En el PP se respira euforia
Monday, 24 de January de 2011 por Ramón
En el PP se respira euforia. No solo son las ansias de salvar España, que las deben tener; una victoria electoral, como la que anuncian las encuestas, permite colocar a mucha gente, devolver favores y paciencias e invertir en nuevos favores y paciencias, que todo lo que sube, baja. Unos, pocos, aspiran a ser ministros; otros se conforman con el segundo escalón: subsecretarios, directores generales, asesores, jefes de gabinete… O diputados, que no está nada mal.
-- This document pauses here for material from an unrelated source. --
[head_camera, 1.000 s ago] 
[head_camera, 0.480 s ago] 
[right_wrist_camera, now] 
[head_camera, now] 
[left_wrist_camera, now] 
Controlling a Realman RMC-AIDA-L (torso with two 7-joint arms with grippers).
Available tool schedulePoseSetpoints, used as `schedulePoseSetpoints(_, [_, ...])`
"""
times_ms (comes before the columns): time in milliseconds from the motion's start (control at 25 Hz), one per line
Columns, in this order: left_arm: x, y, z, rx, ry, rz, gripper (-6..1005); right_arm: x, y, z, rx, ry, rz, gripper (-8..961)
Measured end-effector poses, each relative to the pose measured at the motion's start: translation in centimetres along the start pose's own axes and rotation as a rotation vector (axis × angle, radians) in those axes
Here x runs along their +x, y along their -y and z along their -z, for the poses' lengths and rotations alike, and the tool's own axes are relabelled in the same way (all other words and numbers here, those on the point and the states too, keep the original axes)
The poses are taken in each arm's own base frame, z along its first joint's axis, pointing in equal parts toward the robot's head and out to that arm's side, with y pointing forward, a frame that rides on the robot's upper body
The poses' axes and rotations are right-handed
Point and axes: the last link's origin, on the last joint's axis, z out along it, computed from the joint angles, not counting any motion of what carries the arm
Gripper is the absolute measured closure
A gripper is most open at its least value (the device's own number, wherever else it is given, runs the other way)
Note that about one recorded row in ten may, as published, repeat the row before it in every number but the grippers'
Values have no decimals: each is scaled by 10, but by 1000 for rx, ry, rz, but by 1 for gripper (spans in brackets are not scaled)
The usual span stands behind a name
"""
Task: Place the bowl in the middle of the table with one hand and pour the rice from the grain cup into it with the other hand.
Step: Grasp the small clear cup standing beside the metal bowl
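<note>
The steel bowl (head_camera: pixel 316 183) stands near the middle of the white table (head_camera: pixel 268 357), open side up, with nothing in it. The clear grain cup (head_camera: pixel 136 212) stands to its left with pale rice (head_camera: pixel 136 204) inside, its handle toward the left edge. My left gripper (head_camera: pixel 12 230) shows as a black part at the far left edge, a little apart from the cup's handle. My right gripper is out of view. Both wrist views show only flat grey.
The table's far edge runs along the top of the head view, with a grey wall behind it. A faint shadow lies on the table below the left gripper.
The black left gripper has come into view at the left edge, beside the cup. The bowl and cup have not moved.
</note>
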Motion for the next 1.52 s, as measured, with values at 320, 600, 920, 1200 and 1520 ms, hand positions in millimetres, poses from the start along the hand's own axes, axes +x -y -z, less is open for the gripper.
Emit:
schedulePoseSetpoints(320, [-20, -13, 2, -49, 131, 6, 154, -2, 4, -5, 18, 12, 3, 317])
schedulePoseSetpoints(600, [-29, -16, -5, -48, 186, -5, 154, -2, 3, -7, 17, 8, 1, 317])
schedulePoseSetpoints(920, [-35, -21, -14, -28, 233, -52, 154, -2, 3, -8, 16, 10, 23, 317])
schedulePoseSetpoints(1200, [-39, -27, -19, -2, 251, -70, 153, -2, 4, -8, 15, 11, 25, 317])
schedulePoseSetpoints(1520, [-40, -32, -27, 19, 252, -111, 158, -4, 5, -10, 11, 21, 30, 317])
Mariano Rajoy se ha acordado de repente en Sevilla de las prebendas de los legisladores en asuntos menores como las pensiones. A mi ya me han quitado la máxima. Tendré que trabar 200 años para cobrar lo que un diputado cobra por ocho años en la Carrera de San Jerónimo. Lo curioso de Mariano es que su partido es co-inventor de estas prebendas y hace unas semanas rechazó modificarlas.
El PP sabe lo que es el poder. Uno de sus dirigentes gallegos me contó en los tiempos negros del Prestige: “Estos socialistas [supongo que se refería al PSOE] no entienden nada. No puedes ganar una elección en un pueblo y poner luz eléctrica en todas las calles. La gente pensará que es nuestra obligación. Lo que hay que hacer es esperar. Un día llega un vecino y te cuenta que la salida de su casa está mal iluminada y que a salir se tropieza. Le pones luz, pero solo a él y así te debe un favor. Luego esperas a que lleguen poco a pocos los demás”. Si esta anécdota la trasladamos a Andalucía podríamos barajar las siglas de otra manera y obtener un resultado similar.
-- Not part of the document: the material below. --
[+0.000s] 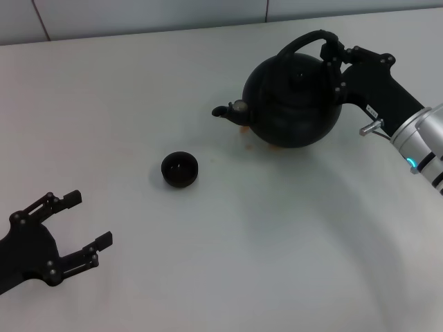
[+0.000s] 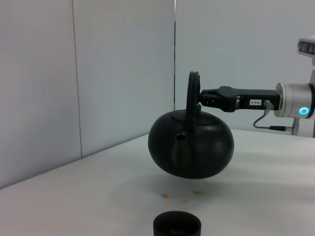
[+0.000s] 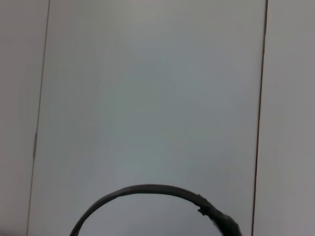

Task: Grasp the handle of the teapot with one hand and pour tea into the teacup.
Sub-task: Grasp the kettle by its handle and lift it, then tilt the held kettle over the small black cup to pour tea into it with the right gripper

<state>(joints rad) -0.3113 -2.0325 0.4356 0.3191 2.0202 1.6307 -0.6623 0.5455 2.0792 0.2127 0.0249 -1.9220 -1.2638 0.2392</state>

El problema del sistema es que no llegan los mejores, llegan los obedientes, los miedosos, los mezquinos. Hay grandes excepciones en todos los partidos, pero son los menos. IU, por ejemplo, se ha cargado a Gaspar Llamazares y a Inés Sabanés. Deben andar sobrados de talento, pero su nuevo jefe lo tiene bien oculto detrás de las frases hechas. Esta crisis es una crisis de sistema, pero la izquierda está tan mal que ni siquiera es capaz de explicárselo a los votantes.
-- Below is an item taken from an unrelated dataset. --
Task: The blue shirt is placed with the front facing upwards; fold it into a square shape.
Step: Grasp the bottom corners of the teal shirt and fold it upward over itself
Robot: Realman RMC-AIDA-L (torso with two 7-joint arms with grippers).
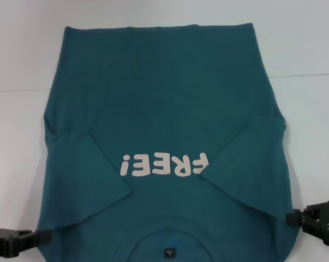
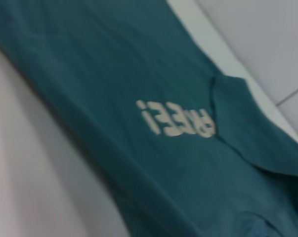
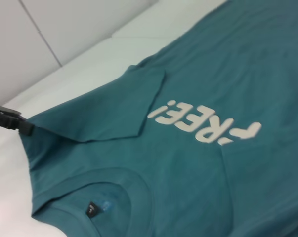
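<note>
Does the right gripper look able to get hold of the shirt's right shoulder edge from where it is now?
Probably yes. The right gripper sits at the edge of the blue shirt, beside the folded-in sleeve, with nothing lying between them. The left gripper is at the opposite edge, out of its way.

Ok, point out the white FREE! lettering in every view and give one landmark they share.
Head view: FREE! lettering low centre on the blue shirt, upside down.
Left wrist view: lettering at mid-frame.
Right wrist view: lettering right of centre.
Shared landmark: the folded-in sleeve beside it.
</note>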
El problema es la rapiña. La ecuación de los beneficios son privados, las pérdidas colectivas. Pero aquí seguimos, mirando a Teruel, unos eufóricos porque pillan; otros, cabizbajos porque pierden el lustre del poder. Qué gusto debe de dar viajar en coche oficial rodeando de escoltas y pelotas y sin tener que contaminarse con la realidad de los presuntos representados. Se debe perder de todo: perspectiva, valores, ideales.
Y ahora llega Bono y se apunta a lo de las prebendas de las pensiones.
Debía existir carné de estupideces. Límite 12 puntos, como en el carné de conducir. Si pierdes todos: reeducación, a trabajar la fresa con los inmigrantes. No como castigo, sino como una oportunidad extraordinaria de recuperar la inteligencia.